- ACTION ITEM: All entries below must be given again exactly as they stand.

[Saved data entries]
++++++++++++++++++++
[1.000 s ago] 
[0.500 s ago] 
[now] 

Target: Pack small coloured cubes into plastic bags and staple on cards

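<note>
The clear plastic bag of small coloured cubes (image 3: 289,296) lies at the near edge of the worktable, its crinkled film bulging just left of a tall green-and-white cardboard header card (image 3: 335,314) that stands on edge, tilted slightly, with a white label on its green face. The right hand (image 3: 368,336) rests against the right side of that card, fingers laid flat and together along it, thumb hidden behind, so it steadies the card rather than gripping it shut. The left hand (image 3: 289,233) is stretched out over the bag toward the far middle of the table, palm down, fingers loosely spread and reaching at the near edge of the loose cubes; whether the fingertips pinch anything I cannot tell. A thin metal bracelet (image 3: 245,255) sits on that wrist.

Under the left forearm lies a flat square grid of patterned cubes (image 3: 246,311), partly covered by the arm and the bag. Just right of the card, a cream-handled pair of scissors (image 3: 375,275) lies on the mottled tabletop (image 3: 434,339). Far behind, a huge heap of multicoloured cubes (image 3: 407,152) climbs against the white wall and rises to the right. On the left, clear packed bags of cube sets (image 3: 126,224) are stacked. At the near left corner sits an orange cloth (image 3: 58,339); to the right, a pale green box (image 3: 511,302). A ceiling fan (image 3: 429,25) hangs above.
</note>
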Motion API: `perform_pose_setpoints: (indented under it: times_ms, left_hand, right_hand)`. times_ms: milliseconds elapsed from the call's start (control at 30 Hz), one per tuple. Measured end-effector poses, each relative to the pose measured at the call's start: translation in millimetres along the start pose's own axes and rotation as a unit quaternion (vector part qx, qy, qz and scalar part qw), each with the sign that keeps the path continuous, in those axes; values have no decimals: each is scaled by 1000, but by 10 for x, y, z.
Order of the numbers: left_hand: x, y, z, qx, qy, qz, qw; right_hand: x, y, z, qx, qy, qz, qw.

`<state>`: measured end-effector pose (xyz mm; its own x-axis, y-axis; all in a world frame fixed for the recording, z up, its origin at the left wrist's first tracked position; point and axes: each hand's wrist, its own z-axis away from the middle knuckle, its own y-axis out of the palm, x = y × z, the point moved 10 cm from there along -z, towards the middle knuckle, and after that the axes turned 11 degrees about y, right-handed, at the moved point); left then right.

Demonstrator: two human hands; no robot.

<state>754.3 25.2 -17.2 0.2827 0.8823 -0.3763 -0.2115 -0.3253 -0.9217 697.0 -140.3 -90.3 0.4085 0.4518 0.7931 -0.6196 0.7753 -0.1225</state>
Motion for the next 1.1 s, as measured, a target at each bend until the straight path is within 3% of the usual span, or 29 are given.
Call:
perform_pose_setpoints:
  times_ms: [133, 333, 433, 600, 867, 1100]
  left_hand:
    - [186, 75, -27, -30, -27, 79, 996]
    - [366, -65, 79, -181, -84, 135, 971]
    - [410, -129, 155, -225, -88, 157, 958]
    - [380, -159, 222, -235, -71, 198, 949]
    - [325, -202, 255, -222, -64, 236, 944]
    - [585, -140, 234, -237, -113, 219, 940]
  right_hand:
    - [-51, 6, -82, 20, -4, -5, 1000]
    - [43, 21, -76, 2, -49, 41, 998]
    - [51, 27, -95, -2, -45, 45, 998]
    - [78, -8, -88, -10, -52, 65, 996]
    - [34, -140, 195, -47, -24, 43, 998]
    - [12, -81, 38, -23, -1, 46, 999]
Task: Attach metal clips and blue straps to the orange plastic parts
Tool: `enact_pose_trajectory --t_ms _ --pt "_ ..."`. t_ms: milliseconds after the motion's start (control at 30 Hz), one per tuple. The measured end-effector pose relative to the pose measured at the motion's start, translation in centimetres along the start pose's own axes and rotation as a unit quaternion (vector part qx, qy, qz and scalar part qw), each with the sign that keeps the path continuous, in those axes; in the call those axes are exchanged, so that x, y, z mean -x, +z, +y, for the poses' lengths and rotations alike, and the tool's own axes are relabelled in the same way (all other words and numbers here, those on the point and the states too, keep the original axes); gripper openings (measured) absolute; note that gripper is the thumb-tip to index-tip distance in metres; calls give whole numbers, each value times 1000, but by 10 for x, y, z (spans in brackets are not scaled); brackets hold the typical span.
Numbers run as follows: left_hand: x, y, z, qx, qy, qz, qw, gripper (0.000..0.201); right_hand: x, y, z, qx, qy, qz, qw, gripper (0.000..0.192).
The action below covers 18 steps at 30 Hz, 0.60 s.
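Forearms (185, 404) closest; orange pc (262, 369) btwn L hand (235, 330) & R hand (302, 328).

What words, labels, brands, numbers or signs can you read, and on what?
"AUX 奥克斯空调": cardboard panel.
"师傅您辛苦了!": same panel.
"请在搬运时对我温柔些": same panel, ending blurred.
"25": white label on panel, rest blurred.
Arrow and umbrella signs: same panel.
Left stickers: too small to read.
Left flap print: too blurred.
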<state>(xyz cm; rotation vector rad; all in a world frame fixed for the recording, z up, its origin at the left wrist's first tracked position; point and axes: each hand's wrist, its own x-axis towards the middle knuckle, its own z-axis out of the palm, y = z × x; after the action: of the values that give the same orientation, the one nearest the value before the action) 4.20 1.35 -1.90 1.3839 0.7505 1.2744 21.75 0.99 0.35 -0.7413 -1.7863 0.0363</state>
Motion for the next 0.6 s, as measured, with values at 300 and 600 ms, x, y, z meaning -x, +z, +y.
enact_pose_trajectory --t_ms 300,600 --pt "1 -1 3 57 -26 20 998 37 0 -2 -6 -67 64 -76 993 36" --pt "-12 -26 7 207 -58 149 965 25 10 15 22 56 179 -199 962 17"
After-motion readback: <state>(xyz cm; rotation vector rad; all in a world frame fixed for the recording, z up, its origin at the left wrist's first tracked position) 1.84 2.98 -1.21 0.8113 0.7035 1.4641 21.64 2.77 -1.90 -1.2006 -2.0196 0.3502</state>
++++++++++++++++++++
- TASK ANSWER:
[1.000 s ago] 
[0.500 s ago] 
[now] 

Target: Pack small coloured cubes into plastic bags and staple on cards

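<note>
The clear plastic bag of small coloured cubes (image 3: 289,296) lies at the near edge of the worktable, its crinkled film bulging just left of a tall green-and-white cardboard header card (image 3: 335,314) that stands on edge, tilted slightly, with a white label on its green face. The right hand (image 3: 368,336) rests against the right side of that card, fingers laid flat and together along it, thumb hidden behind, so it steadies the card rather than gripping it shut. The left hand (image 3: 289,233) is stretched out over the bag toward the far middle of the table, palm down, fingers loosely spread and reaching at the near edge of the loose cubes; whether the fingertips pinch anything I cannot tell. A thin metal bracelet (image 3: 245,255) sits on that wrist.

Under the left forearm lies a flat square grid of patterned cubes (image 3: 246,311), partly covered by the arm and the bag. Just right of the card, a cream-handled pair of scissors (image 3: 375,275) lies on the mottled tabletop (image 3: 434,339). Far behind, a huge heap of multicoloured cubes (image 3: 407,152) climbs against the white wall and rises to the right. On the left, clear packed bags of cube sets (image 3: 126,224) are stacked. At the near left corner sits an orange cloth (image 3: 58,339); to the right, a pale green box (image 3: 511,302). A ceiling fan (image 3: 429,25) hangs above.
</note>
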Motion API: `perform_pose_setpoints: (indented under it: times_ms, left_hand, right_hand)`. times_ms: milliseconds elapsed from the call's start (control at 30 Hz), one per tuple. Measured end-effector poses, each relative to the pose measured at the call's start: translation in millimetres along the start pose's own axes and rotation as a unit quaternion (vector part qx, qy, qz and scalar part qw), each with the sign that keeps the path continuous, in those axes; values have no decimals: each is scaled by 1000, but by 10 for x, y, z.
Order of the numbers: left_hand: x, y, z, qx, qy, qz, qw; right_hand: x, y, z, qx, qy, qz, qw.

`<state>`: measured end-effector pose (xyz mm; its own x-axis, y-axis; all in a world frame fixed for the recording, z up, its origin at the left wrist's first tracked position; point and axes: each hand's wrist, its own z-axis away from the middle knuckle, its own y-axis out of the palm, x = y × z, the point moved 10 cm from there along -z, towards the middle knuckle, and after that the axes turned 11 degrees about y, right-handed, at the moved point); left then right.

Demonstrator: two human hands; no robot.

<state>754.3 25.2 -17.2 0.2827 0.8823 -0.3763 -0.2115 -0.3253 -0.9217 697.0 -140.3 -90.3 0.4085 0.4518 0.7931 -0.6196 0.7753 -0.1225</state>
Motion for the next 1.1 s, as measured, a target at each bend until the straight path is within 3% of the usual span, or 29 are given.
Call:
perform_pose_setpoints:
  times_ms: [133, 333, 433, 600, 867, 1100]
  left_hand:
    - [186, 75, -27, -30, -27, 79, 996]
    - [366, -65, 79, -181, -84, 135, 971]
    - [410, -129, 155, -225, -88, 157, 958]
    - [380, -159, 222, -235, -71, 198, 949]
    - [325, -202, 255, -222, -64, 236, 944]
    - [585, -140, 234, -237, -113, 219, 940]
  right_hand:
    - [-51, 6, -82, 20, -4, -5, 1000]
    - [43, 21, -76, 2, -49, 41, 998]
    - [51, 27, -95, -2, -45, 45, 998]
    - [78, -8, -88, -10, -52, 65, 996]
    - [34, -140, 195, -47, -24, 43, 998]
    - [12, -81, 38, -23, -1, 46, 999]
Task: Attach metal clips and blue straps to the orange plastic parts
Tool: `enact_pose_trajectory --t_ms _ --pt "_ ..."`. t_ms: milliseconds after the motion's start (control at 30 Hz), one per tuple. The measured end-effector pose relative to the pose measured at the motion's start, translation in centimetres along the start pose's own axes and rotation as a unit quaternion (vector part qx, qy, qz and scalar part qw), each with the sign that keeps the path continuous, in those axes; in the call those axes are exchanged, so that x, y, z mean -x, +z, +y, for the poses' lengths and rotations alike, and the tool's own axes are relabelled in the same way (all other words and numbers here, those on the point and the states too, keep the original axes); gripper openings (measured) absolute; note that gripper is the thumb-tip to index-tip distance in metres; calls give whole numbers, each value times 1000, but by 10 for x, y, z (spans in brackets are not scaled); brackets hold the typical span.
Numbers run as follows: left_hand: x, y, z, qx, qy, qz, qw, gripper (0.000..0.201); right_hand: x, y, z, qx, qy, qz, qw, gripper (0.000..0.192).
The action below covers 18 steps at 30 Hz, 0.60 s.
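Forearms (185, 404) closest; orange pc (262, 369) btwn L hand (235, 330) & R hand (302, 328).

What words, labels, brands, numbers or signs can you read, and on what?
"AUX 奥克斯空调": cardboard panel.
"师傅您辛苦了!": same panel.
"请在搬运时对我温柔些": same panel, ending blurred.
"25": white label on panel, rest blurred.
Arrow and umbrella signs: same panel.
Left stickers: too small to read.
Left flap print: too blurred.
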<state>(xyz cm; rotation vector rad; all in a world frame fixed for the recording, z up, its origin at the left wrist's first tracked position; point and axes: each hand's wrist, its own x-axis towards the middle knuckle, its own z-axis out of the palm, y = z × x; after the action: of the values that give the same orientation, the one nearest the value before the action) 4.20 1.35 -1.90 1.3839 0.7505 1.2744 21.75 0.99 0.35 -0.7413 -1.7863 0.0363</state>
Motion for the next 0.6 s, as measured, with values at 300 and 600 ms, x, y, z meaning -x, +z, +y.
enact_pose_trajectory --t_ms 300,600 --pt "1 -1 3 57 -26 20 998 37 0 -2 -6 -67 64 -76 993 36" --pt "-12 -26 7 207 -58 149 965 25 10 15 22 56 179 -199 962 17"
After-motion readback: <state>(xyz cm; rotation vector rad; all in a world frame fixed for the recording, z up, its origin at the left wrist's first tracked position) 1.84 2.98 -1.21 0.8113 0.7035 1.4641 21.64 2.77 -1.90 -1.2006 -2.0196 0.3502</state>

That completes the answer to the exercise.